US and EU officials suggest that some new codicil must be added to the Joint Comprehensive Plan of Action (JCPOA) to account for that. But no one has publicly said what exactly they will seek.
Iran has also been demanding that Washington remove all US sanctions. But the 2015 agreement did not require the US to remove all sanctions, just nuclear sanctions. Sanctions for human rights violations, terrorism and other US complaints were allowed to continue. But the Islamic Republic ignores that in its repeated demands.
For example, when the US sanctioned four Iranians a few weeks ago for terroristic actions by plotting to kidnap Massih Alinejad from her Brooklyn home and carry her back to Iran, the Islamic Republic said these sanctions violated the 2015 agreement. But as sanctions for terrorism, they did not violate the agreement.

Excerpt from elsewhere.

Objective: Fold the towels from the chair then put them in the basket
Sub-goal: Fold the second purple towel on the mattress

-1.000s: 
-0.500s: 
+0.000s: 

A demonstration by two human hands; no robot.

Iran has complained that some of the sanctions imposed by the Trump Administration were disguised as non-nuclear sanctions but were actually aimed at hobbling the nuclear program. Some news reports say that Washington told Iran last spring that it agreed that was true and would be prepared to lift those Trump sanctions—but not the Trump sanctions that legitimately targeted human rights violations and other such activities.
CNN reported October 29 that the Biden Administration is very skeptical that the resumed talks will lead to any breakthrough and are “actively” looking at proposals for new penalties to be imposed on Iran.
Another problem with resuming the agreement is the role of the International Atomic Energy Agency. IAEA officials complain that Iran has seriously circumscribed their ability to monitor Iran’s compliance and suggested some needed information may never be recoverable.
Rafael Grossi, the Argentine who is the director general of the IAEA, recently said the problem is not just a lack of Iranian cooperation but its unwillingness to even discuss the problems. He has complained the new foreign minister has refused even to talk with him. In a public appearance in Washington October 21, Grossi was asked if it would a good idea to “censure” Iran for stonewalling. After a pause, Grossi said, “Yeah.” The stunned moderator asked if he heard Grossi right and Grossi nodded in assent.
An unmentioned problem is that it is never clear what the Islamic Republic’s bottom line is. Several weeks ago, Deputy Vahid Jalalzadeh said the Supreme Leader has set down three conditions for resuming the agreement: 1) the removal of US sanctions, 2) verification by Tehran that sanctions have been removed and 3) Iran’s return to its obligations laid out in the 2015 JCPOA.
But on November 8, Foreign Ministry spokesman Saeed Khatibzadeh laid out what he said were Iran’s three demands: 1) acknowledgment by Washington that it left the agreement; 2) the lifting of all US sanctions on Iran; and 3) guaranteeing that no one will be able in the future to abandon the agreement.